Records from a data source:
☆ ☆ ☆ ☆ ☆
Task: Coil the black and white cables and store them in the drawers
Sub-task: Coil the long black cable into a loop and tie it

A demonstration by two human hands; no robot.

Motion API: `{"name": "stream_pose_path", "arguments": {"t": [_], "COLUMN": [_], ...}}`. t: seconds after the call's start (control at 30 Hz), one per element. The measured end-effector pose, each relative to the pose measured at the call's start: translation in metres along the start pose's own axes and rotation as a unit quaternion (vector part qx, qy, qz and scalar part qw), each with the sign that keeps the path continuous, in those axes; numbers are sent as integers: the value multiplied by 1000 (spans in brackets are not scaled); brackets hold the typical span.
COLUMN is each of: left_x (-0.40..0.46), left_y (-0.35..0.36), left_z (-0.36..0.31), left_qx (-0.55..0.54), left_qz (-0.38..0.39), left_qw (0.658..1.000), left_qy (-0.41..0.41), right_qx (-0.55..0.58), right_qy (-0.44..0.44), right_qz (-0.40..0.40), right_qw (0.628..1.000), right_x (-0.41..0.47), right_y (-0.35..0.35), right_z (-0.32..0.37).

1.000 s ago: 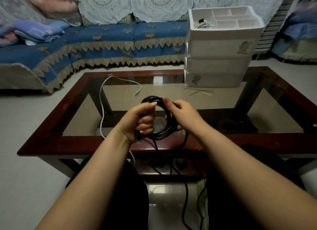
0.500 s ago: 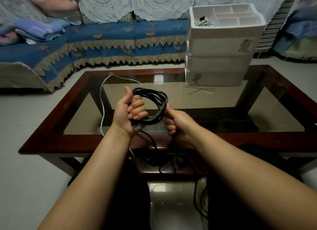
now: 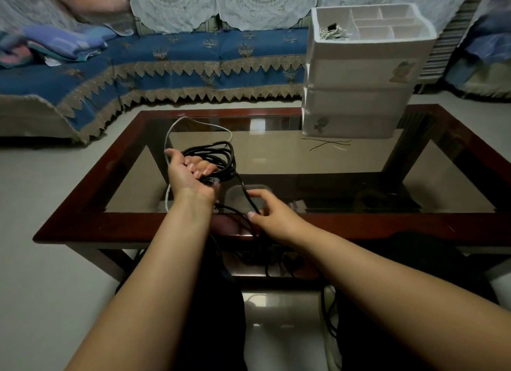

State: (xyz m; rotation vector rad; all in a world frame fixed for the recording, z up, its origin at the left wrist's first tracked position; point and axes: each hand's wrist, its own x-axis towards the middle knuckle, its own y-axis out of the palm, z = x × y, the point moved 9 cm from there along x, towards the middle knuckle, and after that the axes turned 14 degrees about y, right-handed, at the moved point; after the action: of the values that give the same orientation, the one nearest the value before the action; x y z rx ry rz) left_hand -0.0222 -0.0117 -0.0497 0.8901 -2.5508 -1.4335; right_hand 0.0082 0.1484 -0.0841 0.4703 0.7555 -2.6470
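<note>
My left hand (image 3: 188,174) holds the coiled part of the black cable (image 3: 221,160) above the glass table, palm turned up, fingers curled through the loops. A loose strand runs down from the coil to my right hand (image 3: 269,214), which pinches it near the table's front rail. More black cable trails below the table edge toward the floor. The white cable (image 3: 193,123) lies uncoiled on the glass behind my left hand. The white drawer unit (image 3: 359,75) stands at the table's far right, its drawers closed.
The glass table with a dark red wooden frame (image 3: 110,227) fills the middle. A few thin ties (image 3: 329,144) lie in front of the drawer unit. Its top tray holds a bundle of ties (image 3: 333,33). A blue-covered sofa (image 3: 166,64) runs behind.
My left hand turned palm up and moved forward with the coil. My right hand left the coil, dropped toward the front rail and took the loose strand.
</note>
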Motion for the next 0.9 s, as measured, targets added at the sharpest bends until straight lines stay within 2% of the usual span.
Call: {"name": "stream_pose_path", "arguments": {"t": [0.07, 0.17, 0.23, 0.37, 0.43, 0.53, 0.6, 0.67, 0.8, 0.9], "left_x": [3, 5, 4, 2, 4, 9, 9, 5, -11, -19], "left_y": [-2, -1, 0, -2, -3, -3, -2, 2, 14, 22], "left_z": [-9, -15, -14, -17, -20, -29, -34, -34, -26, -21], "left_qx": [22, -8, 13, 40, 41, 8, 25, 77, 234, 321], "left_qz": [-1, -4, 3, 10, 8, 7, 15, 35, 86, 121], "left_qw": [1000, 1000, 1000, 999, 999, 998, 996, 991, 958, 922], "left_qy": [9, 14, 13, 25, 31, 67, 86, 99, 143, 181], "right_qx": [15, 26, 12, -9, 6, 58, 7, -91, -281, -368], "right_qy": [5, 58, 86, 86, 100, 106, 70, 23, -35, -98], "right_qz": [75, 91, 110, 209, 229, 153, 46, -53, -140, -186], "right_qw": [997, 994, 990, 974, 968, 981, 996, 994, 949, 906], "right_x": [-4, -1, -1, -12, -20, -23, -21, -23, -33, -45], "right_y": [15, 19, 19, 32, 36, 19, -4, -21, -22, -17], "right_z": [-1, -9, -11, -12, -11, -4, 4, 14, 28, 40]}}
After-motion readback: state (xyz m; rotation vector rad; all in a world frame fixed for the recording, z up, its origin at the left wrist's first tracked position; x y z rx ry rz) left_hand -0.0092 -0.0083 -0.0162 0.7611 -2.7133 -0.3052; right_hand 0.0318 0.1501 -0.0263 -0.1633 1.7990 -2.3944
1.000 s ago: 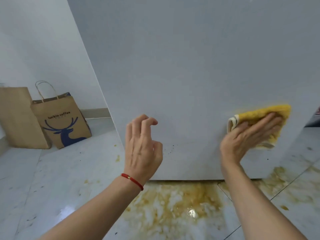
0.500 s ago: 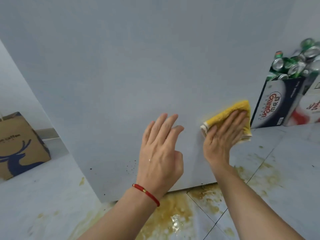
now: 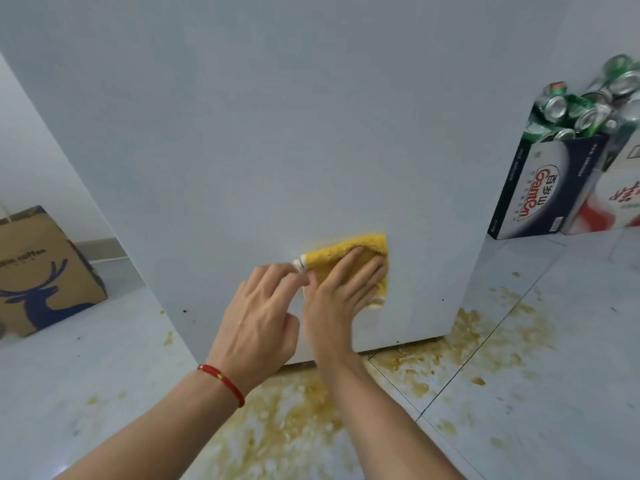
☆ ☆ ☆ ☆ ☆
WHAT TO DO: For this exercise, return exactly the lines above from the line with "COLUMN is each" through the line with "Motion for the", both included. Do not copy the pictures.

RESULT OF THE TASK:
COLUMN is each of: left_x (-0.40..0.46), left_y (-0.35..0.36), left_z (-0.36..0.31), left_qx (-0.55..0.54), left_qz (-0.38..0.39), left_qw (0.658..1.000), left_qy (-0.41..0.41), right_qx (-0.55..0.58), right_qy (-0.44..0.44), right_qz (-0.40..0.40), right_qw (0.628..1.000), right_x (-0.41..0.47), right_y (-0.35..0.35), right_z (-0.32..0.37).

1.000 s ago: 
0.500 s ago: 
now: 

State: (xyz m; rotation vector rad; all in a world frame fixed for the recording, z up, its origin at the left wrist's first tracked position; point and axes: each hand's wrist, its own x-axis towards the middle knuckle, its own y-axis out of the palm, z = x × y, the point moved 9 cm from there along x, towards the middle knuckle, and after that the axes turned 14 degrees about y, right-handed, at the moved point; after the action: of the values that give the same orientation, the one nearest the value before the action; x y z rx ry rz) left_hand -0.0222 -0.0117 -0.0497 0.8901 -2.5508 -1.4335; right_hand 0.0082 0.1484 -0.0841 0.4703 0.7555 -2.6470
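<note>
My left hand (image 3: 188,174) holds the coiled part of the black cable (image 3: 221,160) above the glass table, palm turned up, fingers curled through the loops. A loose strand runs down from the coil to my right hand (image 3: 269,214), which pinches it near the table's front rail. More black cable trails below the table edge toward the floor. The white cable (image 3: 193,123) lies uncoiled on the glass behind my left hand. The white drawer unit (image 3: 359,75) stands at the table's far right, its drawers closed.
The glass table with a dark red wooden frame (image 3: 110,227) fills the middle. A few thin ties (image 3: 329,144) lie in front of the drawer unit. Its top tray holds a bundle of ties (image 3: 333,33). A blue-covered sofa (image 3: 166,64) runs behind.
My left hand turned palm up and moved forward with the coil. My right hand left the coil, dropped toward the front rail and took the loose strand.
</note>
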Motion for the next 0.9 s, as measured, targets added at the sharpest bends until straight lines stay within 2% of the usual span.

The exercise output is complete.